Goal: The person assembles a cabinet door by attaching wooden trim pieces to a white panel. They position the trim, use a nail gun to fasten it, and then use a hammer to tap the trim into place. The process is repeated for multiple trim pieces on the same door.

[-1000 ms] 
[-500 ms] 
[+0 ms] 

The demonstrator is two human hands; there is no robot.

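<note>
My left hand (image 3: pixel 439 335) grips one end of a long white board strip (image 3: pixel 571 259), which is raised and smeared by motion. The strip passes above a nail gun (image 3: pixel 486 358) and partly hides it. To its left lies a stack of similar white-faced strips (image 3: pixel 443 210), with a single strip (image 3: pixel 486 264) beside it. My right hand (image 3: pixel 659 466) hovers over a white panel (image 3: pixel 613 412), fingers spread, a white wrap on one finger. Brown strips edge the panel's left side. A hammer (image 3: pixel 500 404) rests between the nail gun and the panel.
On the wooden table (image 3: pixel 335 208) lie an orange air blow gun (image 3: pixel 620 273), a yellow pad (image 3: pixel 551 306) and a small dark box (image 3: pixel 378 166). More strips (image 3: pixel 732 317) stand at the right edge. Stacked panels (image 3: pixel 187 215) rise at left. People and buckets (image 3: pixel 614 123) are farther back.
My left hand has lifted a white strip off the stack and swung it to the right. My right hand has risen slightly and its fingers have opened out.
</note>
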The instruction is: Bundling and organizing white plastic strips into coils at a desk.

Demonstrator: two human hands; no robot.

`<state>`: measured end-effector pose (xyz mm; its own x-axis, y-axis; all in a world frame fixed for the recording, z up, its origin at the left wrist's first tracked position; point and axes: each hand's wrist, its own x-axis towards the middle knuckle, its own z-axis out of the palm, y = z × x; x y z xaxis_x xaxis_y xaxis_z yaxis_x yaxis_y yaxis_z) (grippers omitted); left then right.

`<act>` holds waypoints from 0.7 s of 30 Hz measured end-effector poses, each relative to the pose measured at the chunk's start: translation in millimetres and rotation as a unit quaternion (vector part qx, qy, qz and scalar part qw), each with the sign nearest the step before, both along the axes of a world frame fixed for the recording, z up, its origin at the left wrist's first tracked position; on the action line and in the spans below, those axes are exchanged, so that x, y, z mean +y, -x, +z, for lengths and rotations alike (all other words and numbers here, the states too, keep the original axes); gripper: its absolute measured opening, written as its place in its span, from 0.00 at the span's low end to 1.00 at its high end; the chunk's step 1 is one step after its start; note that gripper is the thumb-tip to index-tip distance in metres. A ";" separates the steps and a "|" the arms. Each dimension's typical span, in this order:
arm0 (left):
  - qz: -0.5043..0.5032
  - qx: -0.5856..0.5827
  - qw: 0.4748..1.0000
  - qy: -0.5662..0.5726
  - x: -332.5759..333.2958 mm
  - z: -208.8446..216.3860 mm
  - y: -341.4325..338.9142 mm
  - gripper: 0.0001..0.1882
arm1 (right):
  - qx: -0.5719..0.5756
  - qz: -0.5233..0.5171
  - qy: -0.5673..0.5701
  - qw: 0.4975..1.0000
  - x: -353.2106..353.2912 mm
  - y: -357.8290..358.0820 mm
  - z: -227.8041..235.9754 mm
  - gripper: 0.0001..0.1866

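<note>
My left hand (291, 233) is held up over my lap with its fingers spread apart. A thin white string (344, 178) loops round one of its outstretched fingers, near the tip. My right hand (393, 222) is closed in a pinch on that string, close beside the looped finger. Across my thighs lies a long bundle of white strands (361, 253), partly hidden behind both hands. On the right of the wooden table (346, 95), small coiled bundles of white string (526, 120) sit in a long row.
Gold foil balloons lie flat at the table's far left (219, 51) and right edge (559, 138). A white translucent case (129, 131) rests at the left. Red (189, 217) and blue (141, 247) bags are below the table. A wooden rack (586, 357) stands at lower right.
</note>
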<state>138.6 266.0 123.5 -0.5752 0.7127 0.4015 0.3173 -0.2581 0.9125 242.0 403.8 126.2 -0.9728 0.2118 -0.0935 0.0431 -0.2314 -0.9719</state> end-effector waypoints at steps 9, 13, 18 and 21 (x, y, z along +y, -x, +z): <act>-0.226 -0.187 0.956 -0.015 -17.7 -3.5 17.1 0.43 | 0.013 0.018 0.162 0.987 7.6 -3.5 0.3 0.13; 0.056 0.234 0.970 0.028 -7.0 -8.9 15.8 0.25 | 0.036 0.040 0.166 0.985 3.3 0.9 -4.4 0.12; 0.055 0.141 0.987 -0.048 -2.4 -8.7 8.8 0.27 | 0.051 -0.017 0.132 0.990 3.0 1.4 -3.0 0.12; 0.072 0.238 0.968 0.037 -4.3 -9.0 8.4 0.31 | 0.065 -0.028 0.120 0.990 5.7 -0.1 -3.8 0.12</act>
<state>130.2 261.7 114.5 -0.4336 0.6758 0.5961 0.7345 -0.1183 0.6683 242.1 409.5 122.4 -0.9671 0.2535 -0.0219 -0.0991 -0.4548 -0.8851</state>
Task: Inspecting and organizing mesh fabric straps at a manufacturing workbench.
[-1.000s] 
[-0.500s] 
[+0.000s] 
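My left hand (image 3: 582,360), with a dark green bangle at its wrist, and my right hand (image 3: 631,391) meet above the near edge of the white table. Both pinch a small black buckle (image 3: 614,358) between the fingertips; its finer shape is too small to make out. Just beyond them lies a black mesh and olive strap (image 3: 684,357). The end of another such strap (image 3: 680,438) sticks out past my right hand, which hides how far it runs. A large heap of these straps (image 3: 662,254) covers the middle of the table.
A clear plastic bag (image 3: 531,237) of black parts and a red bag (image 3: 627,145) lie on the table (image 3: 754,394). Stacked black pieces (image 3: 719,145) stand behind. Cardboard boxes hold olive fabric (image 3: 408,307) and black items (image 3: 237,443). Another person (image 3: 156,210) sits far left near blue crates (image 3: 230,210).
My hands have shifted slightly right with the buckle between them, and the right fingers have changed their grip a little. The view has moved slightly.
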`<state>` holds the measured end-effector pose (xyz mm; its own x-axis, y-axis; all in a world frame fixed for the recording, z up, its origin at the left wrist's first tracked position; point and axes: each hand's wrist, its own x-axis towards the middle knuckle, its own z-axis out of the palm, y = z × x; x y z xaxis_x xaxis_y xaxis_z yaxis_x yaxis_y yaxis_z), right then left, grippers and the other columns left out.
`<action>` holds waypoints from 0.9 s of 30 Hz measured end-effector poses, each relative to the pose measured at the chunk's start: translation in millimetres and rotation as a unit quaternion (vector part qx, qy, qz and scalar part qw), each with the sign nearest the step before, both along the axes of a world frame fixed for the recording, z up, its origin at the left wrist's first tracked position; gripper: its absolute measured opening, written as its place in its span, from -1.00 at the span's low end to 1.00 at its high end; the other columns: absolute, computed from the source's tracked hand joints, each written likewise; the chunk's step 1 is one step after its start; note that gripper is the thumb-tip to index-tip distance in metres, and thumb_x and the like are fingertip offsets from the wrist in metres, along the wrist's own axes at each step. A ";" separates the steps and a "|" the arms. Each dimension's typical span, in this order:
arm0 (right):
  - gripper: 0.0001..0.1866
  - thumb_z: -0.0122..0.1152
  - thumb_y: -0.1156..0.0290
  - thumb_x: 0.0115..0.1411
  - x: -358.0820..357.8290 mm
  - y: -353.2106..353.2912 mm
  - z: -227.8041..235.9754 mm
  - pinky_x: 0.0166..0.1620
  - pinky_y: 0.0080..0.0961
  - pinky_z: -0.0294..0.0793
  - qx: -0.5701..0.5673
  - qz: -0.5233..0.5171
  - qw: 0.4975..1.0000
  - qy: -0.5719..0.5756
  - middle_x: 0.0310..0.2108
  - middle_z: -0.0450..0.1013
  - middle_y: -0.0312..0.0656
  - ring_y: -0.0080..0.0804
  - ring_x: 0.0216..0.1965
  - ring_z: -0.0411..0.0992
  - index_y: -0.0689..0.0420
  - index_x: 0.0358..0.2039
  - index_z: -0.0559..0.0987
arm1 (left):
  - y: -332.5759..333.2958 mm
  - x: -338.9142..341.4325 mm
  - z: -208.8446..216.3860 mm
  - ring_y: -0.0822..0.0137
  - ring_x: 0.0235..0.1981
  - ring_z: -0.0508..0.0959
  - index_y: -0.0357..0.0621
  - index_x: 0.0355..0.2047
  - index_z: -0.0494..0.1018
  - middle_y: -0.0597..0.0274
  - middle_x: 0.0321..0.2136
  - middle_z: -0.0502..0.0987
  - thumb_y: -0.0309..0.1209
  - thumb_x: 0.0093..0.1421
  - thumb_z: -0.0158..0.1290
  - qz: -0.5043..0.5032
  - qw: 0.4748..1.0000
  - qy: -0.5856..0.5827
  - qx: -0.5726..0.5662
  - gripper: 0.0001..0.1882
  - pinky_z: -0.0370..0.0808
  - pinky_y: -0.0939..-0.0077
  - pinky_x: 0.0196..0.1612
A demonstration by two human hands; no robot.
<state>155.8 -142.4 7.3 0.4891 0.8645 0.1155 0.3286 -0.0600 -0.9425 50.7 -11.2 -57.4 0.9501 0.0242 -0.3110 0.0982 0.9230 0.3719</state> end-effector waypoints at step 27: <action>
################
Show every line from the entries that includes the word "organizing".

### Exercise solution
The instruction is: Bundling and organizing white plastic strips into coils at a desk.
Task: Inspecting and organizing mesh fabric straps at a manufacturing workbench.

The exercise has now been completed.